Welcome to another story where I introduce you to my inability to control my emotions, thus creating a fanfiction that will inevitably ruin my life with never-ending feels. Some of you might remember this story, except it had a different name and my writing was preschool work at it's finest hour. Naturally, Death was just a metaphor created for the story of the Deathly Hallows, unless it's something that you think actually happened which I wouldn't hold you against. For those of you that need the background beneath a metaphor, it's basically about a woman who grew up unloved by her father, which meant that she never really understood how to love. He was a powerful wizard, one that had always wanted to keep his daughter by his side because he knew that his traits of magic would soon be passed down to her. However, his daughter was curious and began to see more of the world, and eventually stumbled upon Ignotus Peverell. The two of them fell in love, had a child, and her father detested the idea of his daughter having happiness so he put a curse on her name and anyone who carried the Peverell name. That's basically the short, non-metaphorical version of the story. I, personally, think that believing Death is real and actually had a daughter makes the situation a lot more realistic.
I hope that you guys enjoy this story.

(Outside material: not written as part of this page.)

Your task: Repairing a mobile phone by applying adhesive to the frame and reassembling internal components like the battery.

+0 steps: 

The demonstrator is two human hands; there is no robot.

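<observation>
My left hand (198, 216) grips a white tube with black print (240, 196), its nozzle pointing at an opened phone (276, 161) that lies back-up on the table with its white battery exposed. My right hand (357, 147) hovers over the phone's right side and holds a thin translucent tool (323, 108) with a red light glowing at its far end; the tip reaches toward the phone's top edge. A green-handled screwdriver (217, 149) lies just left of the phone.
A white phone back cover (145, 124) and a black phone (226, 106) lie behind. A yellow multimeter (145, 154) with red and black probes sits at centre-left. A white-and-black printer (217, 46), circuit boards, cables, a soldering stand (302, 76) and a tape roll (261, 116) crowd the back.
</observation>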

It took me forever to make sure that the prologue was right, given that Maisie's entire life is holed around the Peverell family. Cara Delevingne is cast as the faceclaim for Maisie, mainly because there is something about Cara that can easily be perceived as mischievous and, well, Slytherin. I can't wait to start writing more, and I'm holding out on you guys thinking I did an acceptable job at justifying the story behind Death's Daughter. Much love!